PIC preferred too strongly, even at CodeModel::Large?

Hi,

We were just debugging a sporadic crash the other day, when we noticed
that RIP-relative addressing was being used in a JumpTable, even when
code and data were well over 4G apart. This is confusing, because we
picked CodeModel::Large, and expected this to be taken care of. Isn't
that what gcc would do given a Large CodeModel?

The default Relocation Model, Reloc::Default, folds into Reloc::PIC_
in most cases. However, if we explicitly specify Reloc::Static, our
program should work on all platforms except Darwin:

  // If we are on Darwin, disallow static relocation model in X86-64 mode, since
  // the Mach-O file format doesn't support it.
  if (RM == Reloc::Static && TT.isOSDarwin() && is64Bit)
    RM = Reloc::PIC_;

(from X86MCTargetDesc.cpp)

First, is the Mach-O limitation still there? Second, is it okay to
silently fold into Reloc::PIC_ in this case and leave the user with
sporadic crashes? Finally, can we bypass this limitation by simply
appending "-elf" to our Target Triple, forcing ELF generation on all
three platforms?

Ram

Hi,

We were just debugging a sporadic crash the other day, when we noticed
that RIP-relative addressing was being used in a JumpTable, even when
code and data were well over 4G apart. This is confusing, because we
picked CodeModel::Large, and expected this to be taken care of. Isn't
that what gcc would do given a Large CodeModel?

This sounds like a bug, but I can't reproduce it. Testcase?

The default Relocation Model, Reloc::Default, folds into Reloc::PIC_
in most cases. However, if we explicitly specify Reloc::Static, our
program should work on all platforms except Darwin:

  // If we are on Darwin, disallow static relocation model in X86-64 mode,
since
  // the Mach-O file format doesn't support it.
  if (RM == Reloc::Static && TT.isOSDarwin() && is64Bit)
    RM = Reloc::PIC_;

(from X86MCTargetDesc.cpp)

First, is the Mach-O limitation still there?

Yes, the Mach-O limitation still exists as far as I know.

Second, is it okay to

silently fold into Reloc::PIC_ in this case and leave the user with
sporadic crashes?

Large code model and PIC should be compatible.

Finally, can we bypass this limitation by simply

appending "-elf" to our Target Triple, forcing ELF generation on all
three platforms?

What exactly are you planning to do with an ELF object file on OS X?

-Eli

Eli Friedman wrote:

We were just debugging a sporadic crash the other day, when we noticed
that RIP-relative addressing was being used in a JumpTable, even when
code and data were well over 4G apart. This is confusing, because we
picked CodeModel::Large, and expected this to be taken care of.
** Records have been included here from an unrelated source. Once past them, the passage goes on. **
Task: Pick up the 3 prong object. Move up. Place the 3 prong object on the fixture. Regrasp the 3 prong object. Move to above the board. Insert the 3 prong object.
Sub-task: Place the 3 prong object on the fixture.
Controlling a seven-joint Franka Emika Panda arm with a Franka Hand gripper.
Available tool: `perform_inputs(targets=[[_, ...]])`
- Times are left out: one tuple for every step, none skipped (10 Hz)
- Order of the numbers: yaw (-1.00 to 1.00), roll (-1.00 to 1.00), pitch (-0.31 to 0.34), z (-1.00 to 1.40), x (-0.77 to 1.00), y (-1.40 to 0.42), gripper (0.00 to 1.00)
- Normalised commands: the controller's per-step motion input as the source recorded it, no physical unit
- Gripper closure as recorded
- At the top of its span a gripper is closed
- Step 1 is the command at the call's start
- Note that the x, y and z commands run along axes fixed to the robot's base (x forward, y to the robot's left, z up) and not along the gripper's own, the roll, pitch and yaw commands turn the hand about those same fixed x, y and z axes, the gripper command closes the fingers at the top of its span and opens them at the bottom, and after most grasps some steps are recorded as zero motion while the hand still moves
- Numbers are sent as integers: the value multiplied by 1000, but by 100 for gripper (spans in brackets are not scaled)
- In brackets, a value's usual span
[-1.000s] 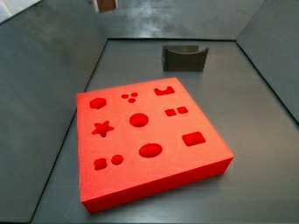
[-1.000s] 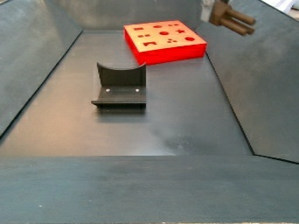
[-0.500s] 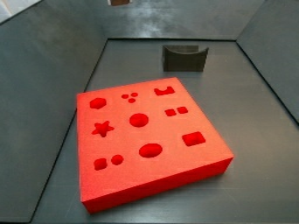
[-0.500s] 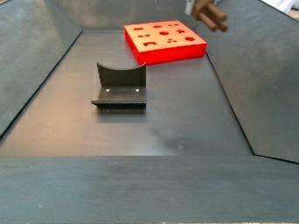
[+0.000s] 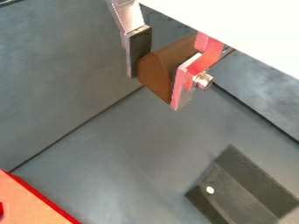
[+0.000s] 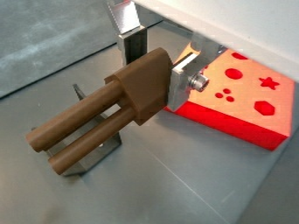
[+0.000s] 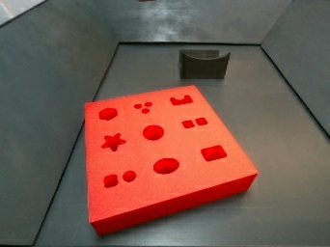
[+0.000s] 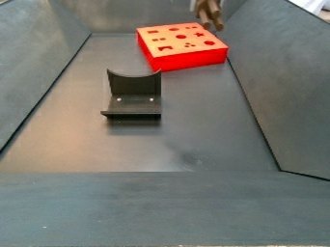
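My gripper is shut on the 3 prong object, a reddish-brown block clamped between the flat fingers. In a wrist view the gripper holds the object with its round prongs pointing away from the fingers. In a side view the held object hangs high over the far right edge of the red board. The board also shows in both wrist views and in a side view. The dark fixture stands on the floor, apart from the board.
The fixture also shows in a side view and in a wrist view. Sloped grey walls ring the dark floor. In a side view only a sliver of the gripper shows at the frame's upper edge.
The gripper has carried the 3 prong object sideways toward the board, from beside the right wall to above the board's far edge. Board and fixture have not moved.
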Motion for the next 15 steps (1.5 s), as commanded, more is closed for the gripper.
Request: perform_inputs(targets=[[-106,37,155,54,1000,56,100],[-67,29,155,46,1000,55,100],[-50,30,148,39,1000,52,100],[-29,32,149,33,1000,48,100],[-39,-1000,18,-197,1000,282,100],[-48,-1000,16,-201,1000,282,100],[-54,-1000,13,-180,1000,262,100],[-58,-1000,16,-148,1000,220,100],[-61,-1000,37,-115,1000,197,100],[-65,-1000,51,-93,1000,178,100],[-72,-1000,59,-80,1000,158,100],[-83,-1000,64,-66,987,136,100],[-94,-1000,69,-45,862,104,100],[-112,-1000,73,-20,697,72,100],[-114,-928,69,-16,614,63,100]])
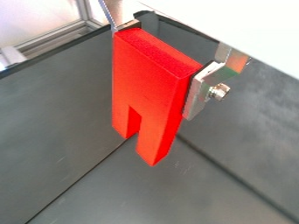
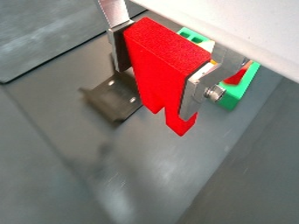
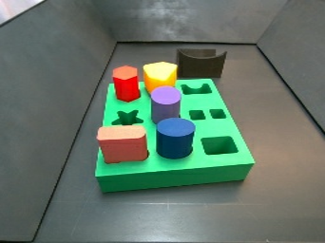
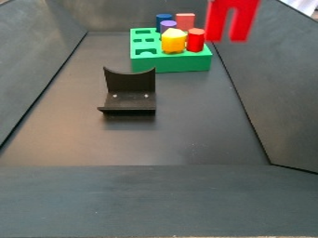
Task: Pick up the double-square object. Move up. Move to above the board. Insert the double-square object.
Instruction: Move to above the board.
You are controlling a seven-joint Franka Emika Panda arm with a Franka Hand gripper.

Isn't
that what gcc would do given a Large CodeModel?

This sounds like a bug, but I can't reproduce it. Testcase?

I've attached an example with a standard switch instruction, compiled
with `llc -code-model=large`. It produces:

movslq (%rax,%rdi,4), %rsi
addq %rax, %rsi
jmpq *%rsi

Second, is it okay to
silently fold into Reloc::PIC_ in this case and leave the user with
sporadic crashes?

Large code model and PIC should be compatible.

Technically, yes. My understanding is that, instead of a cheap
implicit $rip offset, you have to materialize the value in a register
and do the `add`. I don't think LLVM is doing it correctly.

Finally, can we bypass this limitation by simply
appending "-elf" to our Target Triple, forcing ELF generation on all
three platforms?

What exactly are you planning to do with an ELF object file on OS X?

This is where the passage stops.